Perilaku sakit diartikan sebagai segala bentuk tindakan yang dilakukan oleh individu yang sedang sakit agar memperoleh kesembuhan. Dalam hal ini bila seseorang sakit maka ia akan mengalami beberapa tahapan yang dimulai dari timbulnya gejala-gejala yang menunjukkan suatu kondisi sakit hingga si sakit mencari pengobatan.
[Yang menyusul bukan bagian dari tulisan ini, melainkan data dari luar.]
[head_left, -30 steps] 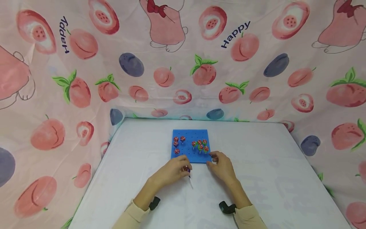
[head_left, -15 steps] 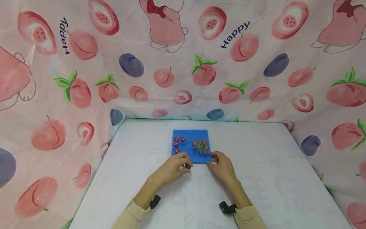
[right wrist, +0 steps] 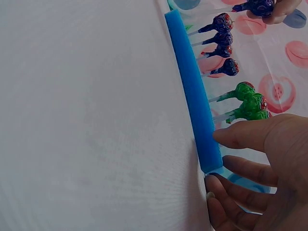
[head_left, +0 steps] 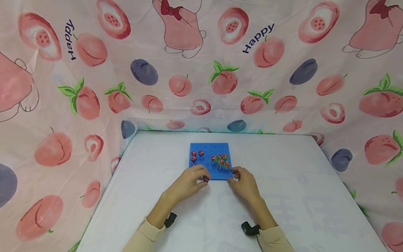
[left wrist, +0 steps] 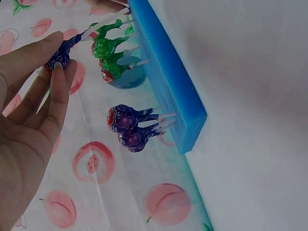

Sedangkan perilaku sehat adalah segala tindakan yang dilakukan individu untuk memelihara dan meningkatkan kesehatannya termasuk pencegahan penyakit, perawatan kebersihan diri, penjagaan kebugaran melalui olahraga dan makanan bergizi. Perilaku sehat ini dipertunjukkan oleh individu- individu yang merasa dirinya sehat meskipun secara medis belum tentu mereka betul-betul sehat (Sarwono, 2005).

Menurut Mechanic yang dijabarkan oleh Sarwono (2005), m enjelaskan bahwa terjadi proses dalam diri individu sebelum dia menentukan untuk mencari upaya pengobatan. Banyak faktor yang menyebabkan orang bereaksi terhadap penyakit, antara lain :

a) Dikenalinya atau dirasakannnya gejala-gejala atau tanda-tanda ang menyimpang dari keadaan biasa

b) Banyaknya gejala yang dianggap serius dan diperkirakan menimbulkan bahaya. c) Dampak gejala itu terhadap hubungan dengan keluarga, hubungan kerja, dan

dalam kegiatan sosial lainnya.

d) Frekuensi dari gejala dan tanda-tanda yang tampak dan persistensinya.

e) Nilai ambang dari mereka yang terkena gejala itu atau kemungkinan individu untuk diserang penyakit itu.

f) Informasi, pengetahuan, dan asumsi budaya tentang penyakit itu. g) Perbedaan interperetasi terhadap gejala yang dikenalnya.

h) Adanya kebutuhan untuk bertindak/berperilaku untuk mengatasi gejala sakit tersebut.

i) Tersedianya sarana kesehatan, kemudahan mencapai Sarana tersebut, tersedianya biaya dan kemampuan untuk mengatasi stigma dan jarak sosial (rasa malu, takut, dan sebagainya).